Aggrecanase-mediated aggrecan degradation not blocked by increased cAMP levels in chondrocytes. Articular cartilage explants (control) and metabolically inactive explants were cultured without stimulation or were stimulated with 10 ng/ml OSM and 20 ng/ml TNF with either forskolin or IBMX. The release of aggrecanase-mediated aggrecan fragments (374-G2) into the conditioned medium was measured by the 374ARGS-G2 enzyme-linked immunosorbent assay. Each bar represents the mean and SEM level of accumulated release from 19 days of culture from 4 individual wells. ∗∗ = P < 0.01; ∗∗∗ = P < 0.001, versus TNF + OSM treatment alone. See Figure 2 for definitions.

Inhibition of sGAG release from cartilage explants by IBMX, but not by forskolin.

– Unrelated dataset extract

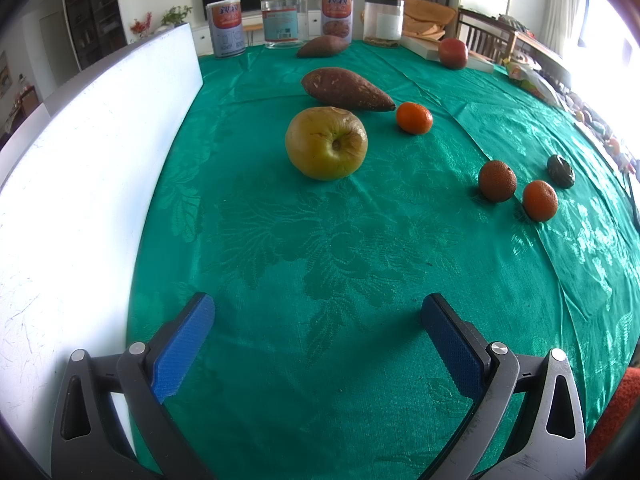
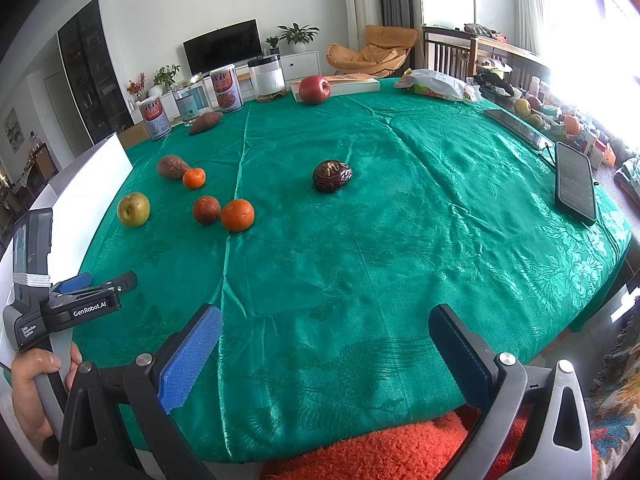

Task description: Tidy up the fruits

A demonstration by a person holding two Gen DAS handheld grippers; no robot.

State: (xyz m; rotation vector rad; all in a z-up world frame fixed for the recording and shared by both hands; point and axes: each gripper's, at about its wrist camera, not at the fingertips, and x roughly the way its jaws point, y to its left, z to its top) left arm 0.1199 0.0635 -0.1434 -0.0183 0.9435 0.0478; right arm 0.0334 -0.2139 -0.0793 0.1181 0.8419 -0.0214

Sulfated GAG residues are linked to the aggrecan core protein and are predominantly chondroitin sulfate, but also include some keratan sulfate chains. The high negative charge on GAGs confers the water-retaining properties of aggrecan, which is critical for its ability to bear weight and resist compression. Aggrecan fragments released from cartilage explants into conditioned medium contain variable amounts of substituted sGAG chains; therefore, the assay of sGAG in medium is traditionally used to measure total aggrecan release. To further investigate the effect of cAMP modulators on aggrecan turnover, articular cartilage explants were cultured with OSM and TNF in the presence or absence of forskolin or IBMX. The conditioned medium from days 3, 5, and 7 was evaluated in the sGAG assay. As shown in Figure 4, exposure of articular cartilage to OSM and TNF resulted in a significant increase in sGAG release (45%) (P < 0.05). IBMX, but not forskolin, significantly attenuated sGAG release by 72% (P < 0.001), although only at the highest dose.

Figure 4.

Inhibition of sulfated glycosaminoglycan (sGAG) release from articular cartilage by IBMX, but not by forskolin. Articular cartilage explants (control) and metabolically inactive explants were cultured without stimulation or were stimulated with 10 ng/ml OSM and 20 ng/ml TNF with either forskolin or IBMX. The release of sGAG was measured in conditioned medium from days 3, 5, and 7 and adjusted for the amount of cultured cartilage, and the values were accumulated. Bars represent the mean and SEM of 4 individual wells. ∗ = P < 0.05; ∗∗∗ = P < 0.001, versus TNF + OSM treatment alone. See Figure 2 for other definitions.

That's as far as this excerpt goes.